Late last week, approximately 30 Metro Trains staff visited our Mobility Training Centre (MTC) in Kensington. During this visit, they got to experience firsthand how people who are blind or have low vision access train platforms and seek out bus replacements.
Finding your way to a replacement bus service if your train has been put on hold can be daunting at the best of times. Without your eyesight, that feeling magnifies ten-fold.
The Metro staff members went through two demonstrations. The first had them navigating the streets of Kensington trying to find a replacement bus sign that we had placed near Macaulay train station. They worked in pairs, one member was blindfolded and navigating via a cane and the other was their guide, alerting them to disruptions in the footpath and other dangers. Once they reached their destination, they went back the way they had come with their roles reversed.

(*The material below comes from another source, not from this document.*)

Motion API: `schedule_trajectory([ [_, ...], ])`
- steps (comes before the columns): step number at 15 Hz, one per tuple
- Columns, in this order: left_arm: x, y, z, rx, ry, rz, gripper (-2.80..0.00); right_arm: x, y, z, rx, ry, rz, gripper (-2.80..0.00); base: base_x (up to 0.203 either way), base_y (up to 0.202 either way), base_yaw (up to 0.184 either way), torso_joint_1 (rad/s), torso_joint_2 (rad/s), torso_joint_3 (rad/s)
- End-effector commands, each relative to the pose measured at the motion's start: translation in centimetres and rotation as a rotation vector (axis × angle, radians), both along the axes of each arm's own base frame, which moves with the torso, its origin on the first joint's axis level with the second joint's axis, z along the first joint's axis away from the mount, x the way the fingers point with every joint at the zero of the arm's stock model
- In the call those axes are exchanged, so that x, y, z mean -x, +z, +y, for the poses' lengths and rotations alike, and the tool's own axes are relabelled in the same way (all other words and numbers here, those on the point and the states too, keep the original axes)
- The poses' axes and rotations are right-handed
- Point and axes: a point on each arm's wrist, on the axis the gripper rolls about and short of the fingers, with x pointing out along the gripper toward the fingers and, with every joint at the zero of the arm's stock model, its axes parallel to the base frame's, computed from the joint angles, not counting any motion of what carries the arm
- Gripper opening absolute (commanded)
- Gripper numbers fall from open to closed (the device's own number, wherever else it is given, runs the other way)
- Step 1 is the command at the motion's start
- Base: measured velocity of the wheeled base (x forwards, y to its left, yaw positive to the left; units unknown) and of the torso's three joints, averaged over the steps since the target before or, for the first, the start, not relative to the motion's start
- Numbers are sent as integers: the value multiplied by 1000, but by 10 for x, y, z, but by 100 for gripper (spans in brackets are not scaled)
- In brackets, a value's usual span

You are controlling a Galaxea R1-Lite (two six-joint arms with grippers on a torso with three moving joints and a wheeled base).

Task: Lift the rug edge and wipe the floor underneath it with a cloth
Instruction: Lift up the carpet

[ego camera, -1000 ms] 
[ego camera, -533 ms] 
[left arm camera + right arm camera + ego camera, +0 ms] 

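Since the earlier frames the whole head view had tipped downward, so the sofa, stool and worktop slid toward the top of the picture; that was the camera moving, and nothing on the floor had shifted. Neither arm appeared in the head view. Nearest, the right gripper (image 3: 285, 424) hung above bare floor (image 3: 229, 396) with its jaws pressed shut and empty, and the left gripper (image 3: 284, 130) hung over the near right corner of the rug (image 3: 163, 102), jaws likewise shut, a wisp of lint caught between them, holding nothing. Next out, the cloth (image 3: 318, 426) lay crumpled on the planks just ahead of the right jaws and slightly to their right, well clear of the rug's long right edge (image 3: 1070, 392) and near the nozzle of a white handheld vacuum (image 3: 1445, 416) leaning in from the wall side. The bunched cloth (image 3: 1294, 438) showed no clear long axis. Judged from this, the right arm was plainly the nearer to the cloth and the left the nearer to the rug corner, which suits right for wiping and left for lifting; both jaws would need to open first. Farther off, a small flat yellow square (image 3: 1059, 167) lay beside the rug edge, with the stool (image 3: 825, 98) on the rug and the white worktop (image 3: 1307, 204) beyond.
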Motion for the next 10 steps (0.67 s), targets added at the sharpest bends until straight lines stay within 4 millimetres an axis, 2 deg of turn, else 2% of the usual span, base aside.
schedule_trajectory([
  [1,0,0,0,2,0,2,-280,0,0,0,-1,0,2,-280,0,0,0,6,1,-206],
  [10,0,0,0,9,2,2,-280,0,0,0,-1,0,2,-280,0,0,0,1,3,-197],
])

The second demonstration led a small group on a tour through our MTC. The lead person was blindfolded and led by AIRA, a call-in service where an operator describes the path in front of the caller through a camera in their phone. AIRA can be used for assistance with navigation, but it can also be used for everyday tasks such as reading, describing objects in front of you, and much more.
This group eventually made its way to our model Metro Trains carriage where AIRA guided them around the platform and into the train.
After this, everyone reconvened and had a Q&A session with two of our clients, Nadia and Joan, who fielded questions about what works and what doesn't with the way things currently work in the Metro system. After this there was a group discussion of what they had learned and what they could implement in the future.
Overall the event was a huge success and we thank Metro Trains for working with us on this opportunity.